Exercise directions:
From first line to last, retype the data exactly.

Dataset content:
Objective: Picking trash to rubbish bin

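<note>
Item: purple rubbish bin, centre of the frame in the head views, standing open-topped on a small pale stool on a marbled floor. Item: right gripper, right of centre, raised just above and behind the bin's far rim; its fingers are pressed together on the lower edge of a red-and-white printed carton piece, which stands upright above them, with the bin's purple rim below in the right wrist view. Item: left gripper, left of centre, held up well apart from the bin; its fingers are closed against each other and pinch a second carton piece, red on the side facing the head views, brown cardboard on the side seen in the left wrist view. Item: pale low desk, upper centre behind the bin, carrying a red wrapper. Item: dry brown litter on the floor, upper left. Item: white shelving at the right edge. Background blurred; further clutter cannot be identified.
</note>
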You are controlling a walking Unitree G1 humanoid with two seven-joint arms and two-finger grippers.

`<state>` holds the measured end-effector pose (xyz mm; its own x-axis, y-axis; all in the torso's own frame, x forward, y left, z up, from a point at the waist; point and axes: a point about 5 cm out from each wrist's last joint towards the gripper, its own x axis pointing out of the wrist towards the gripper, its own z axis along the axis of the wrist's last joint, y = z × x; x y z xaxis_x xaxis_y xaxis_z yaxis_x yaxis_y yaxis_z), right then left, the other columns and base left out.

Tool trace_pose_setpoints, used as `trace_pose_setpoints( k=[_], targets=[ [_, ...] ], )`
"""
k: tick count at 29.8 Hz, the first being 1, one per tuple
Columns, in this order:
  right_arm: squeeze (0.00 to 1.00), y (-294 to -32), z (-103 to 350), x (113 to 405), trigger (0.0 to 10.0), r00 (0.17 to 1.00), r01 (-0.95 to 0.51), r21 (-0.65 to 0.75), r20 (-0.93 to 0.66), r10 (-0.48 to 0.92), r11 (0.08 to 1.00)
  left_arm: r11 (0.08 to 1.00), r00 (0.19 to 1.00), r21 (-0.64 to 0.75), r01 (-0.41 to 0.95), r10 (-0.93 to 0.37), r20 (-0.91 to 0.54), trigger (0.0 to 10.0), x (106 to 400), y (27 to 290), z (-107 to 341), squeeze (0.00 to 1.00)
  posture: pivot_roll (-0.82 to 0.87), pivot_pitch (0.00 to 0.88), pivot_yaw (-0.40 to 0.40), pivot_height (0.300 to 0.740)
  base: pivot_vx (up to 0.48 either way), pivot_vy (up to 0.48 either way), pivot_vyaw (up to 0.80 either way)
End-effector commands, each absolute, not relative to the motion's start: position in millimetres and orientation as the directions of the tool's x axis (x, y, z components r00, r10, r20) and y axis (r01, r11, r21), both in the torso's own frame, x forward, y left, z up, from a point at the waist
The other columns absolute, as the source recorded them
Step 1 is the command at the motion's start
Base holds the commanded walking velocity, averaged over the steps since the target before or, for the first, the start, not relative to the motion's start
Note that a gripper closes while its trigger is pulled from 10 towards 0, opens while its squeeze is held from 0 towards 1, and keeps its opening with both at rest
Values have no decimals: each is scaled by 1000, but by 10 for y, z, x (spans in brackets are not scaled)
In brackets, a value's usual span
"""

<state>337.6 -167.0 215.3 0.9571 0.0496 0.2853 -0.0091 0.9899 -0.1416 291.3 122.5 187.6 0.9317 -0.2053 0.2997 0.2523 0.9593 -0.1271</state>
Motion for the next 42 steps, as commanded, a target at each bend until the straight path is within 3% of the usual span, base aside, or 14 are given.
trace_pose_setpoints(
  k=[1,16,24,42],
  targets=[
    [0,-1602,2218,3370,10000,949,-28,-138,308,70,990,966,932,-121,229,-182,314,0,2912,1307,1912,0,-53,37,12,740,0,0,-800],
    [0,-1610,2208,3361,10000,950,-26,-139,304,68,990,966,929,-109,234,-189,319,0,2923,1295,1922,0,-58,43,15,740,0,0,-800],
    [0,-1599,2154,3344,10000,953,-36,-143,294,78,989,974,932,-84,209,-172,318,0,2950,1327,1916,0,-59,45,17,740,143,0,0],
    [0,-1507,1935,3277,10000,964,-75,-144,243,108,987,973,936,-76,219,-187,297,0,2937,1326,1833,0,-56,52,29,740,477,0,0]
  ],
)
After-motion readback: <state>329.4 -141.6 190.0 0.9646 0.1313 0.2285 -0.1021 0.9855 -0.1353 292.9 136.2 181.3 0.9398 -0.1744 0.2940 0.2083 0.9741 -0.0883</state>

Answer:
Objective: Picking trash to rubbish bin

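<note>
Item: purple rubbish bin, centre of the frame in the head views, standing open-topped on a small pale stool on a marbled floor. Item: right gripper, right of centre, raised just above and behind the bin's far rim; its fingers are pressed together on the lower edge of a red-and-white printed carton piece, which stands upright above them, with the bin's purple rim below in the right wrist view. Item: left gripper, left of centre, held up well apart from the bin; its fingers are closed against each other and pinch a second carton piece, red on the side facing the head views, brown cardboard on the side seen in the left wrist view. Item: pale low desk, upper centre behind the bin, carrying a red wrapper. Item: dry brown litter on the floor, upper left. Item: white shelving at the right edge. Background blurred; further clutter cannot be identified.
</note>
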You are controlling a walking Unitree G1 humanoid with two seven-joint arms and two-finger grippers.

`<state>` holds the measured end-effector pose (xyz mm; its own x-axis, y-axis; all in the torso's own frame, x forward, y left, z up, from a point at the waist; point and axes: a point about 5 cm out from each wrist's last joint towards the gripper, its own x axis pointing out of the wrist towards the gripper, its own z axis along the axis of the wrist's last joint, y = z × x; x y z xaxis_x xaxis_y xaxis_z yaxis_x yaxis_y yaxis_z), right then left, the other columns and base left out.

Tool trace_pose_setpoints, used as `trace_pose_setpoints( k=[_], targets=[ [_, ...] ], )`
"""
k: tick count at 29.8 Hz, the first being 1, one per tuple
Columns, in this order:
  right_arm: squeeze (0.00 to 1.00), y (-294 to -32), z (-103 to 350), x (113 to 405), trigger (0.0 to 10.0), r00 (0.17 to 1.00), r01 (-0.95 to 0.51), r21 (-0.65 to 0.75), r20 (-0.93 to 0.66), r10 (-0.48 to 0.92), r11 (0.08 to 1.00)
  left_arm: r11 (0.08 to 1.00), r00 (0.19 to 1.00), r21 (-0.64 to 0.75), r01 (-0.41 to 0.95), r10 (-0.93 to 0.37), r20 (-0.91 to 0.54), trigger (0.0 to 10.0), x (106 to 400), y (27 to 290), z (-107 to 341), squeeze (0.00 to 1.00)
  posture: pivot_roll (-0.82 to 0.87), pivot_pitch (0.00 to 0.88), pivot_yaw (-0.40 to 0.40), pivot_height (0.300 to 0.740)
  base: pivot_vx (up to 0.48 either way), pivot_vy (up to 0.48 either way), pivot_vyaw (up to 0.80 either way)
End-effector commands, each absolute, not relative to the motion's start: position in millimetres and orientation as the directions of the tool's x axis (x, y, z components r00, r10, r20) and y axis (r01, r11, r21), both in the torso's own frame, x forward, y left, z up, from a point at the waist
The other columns absolute, as the source recorded them
Step 1 is the command at the motion's start
Base holds the commanded walking velocity, averaged over the steps since the target before or, for the first, the start, not relative to the motion's start
Note that a gripper closes while its trigger is pulled from 10 towards 0, opens while its squeeze is held from 0 towards 1, and keeps its opening with both at rest
Values have no decimals: each is scaled by 1000, but by 10 for y, z, x (spans in brackets are not scaled)
In brackets, a value's usual span
"""

<state>337.6 -167.0 215.3 0.9571 0.0496 0.2853 -0.0091 0.9899 -0.1416 291.3 122.5 187.6 0.9317 -0.2053 0.2997 0.2523 0.9593 -0.1271</state>
Motion for the next 42 steps, as commanded, a target at each bend until the straight path is within 3% of the usual span, base aside, or 14 are given.
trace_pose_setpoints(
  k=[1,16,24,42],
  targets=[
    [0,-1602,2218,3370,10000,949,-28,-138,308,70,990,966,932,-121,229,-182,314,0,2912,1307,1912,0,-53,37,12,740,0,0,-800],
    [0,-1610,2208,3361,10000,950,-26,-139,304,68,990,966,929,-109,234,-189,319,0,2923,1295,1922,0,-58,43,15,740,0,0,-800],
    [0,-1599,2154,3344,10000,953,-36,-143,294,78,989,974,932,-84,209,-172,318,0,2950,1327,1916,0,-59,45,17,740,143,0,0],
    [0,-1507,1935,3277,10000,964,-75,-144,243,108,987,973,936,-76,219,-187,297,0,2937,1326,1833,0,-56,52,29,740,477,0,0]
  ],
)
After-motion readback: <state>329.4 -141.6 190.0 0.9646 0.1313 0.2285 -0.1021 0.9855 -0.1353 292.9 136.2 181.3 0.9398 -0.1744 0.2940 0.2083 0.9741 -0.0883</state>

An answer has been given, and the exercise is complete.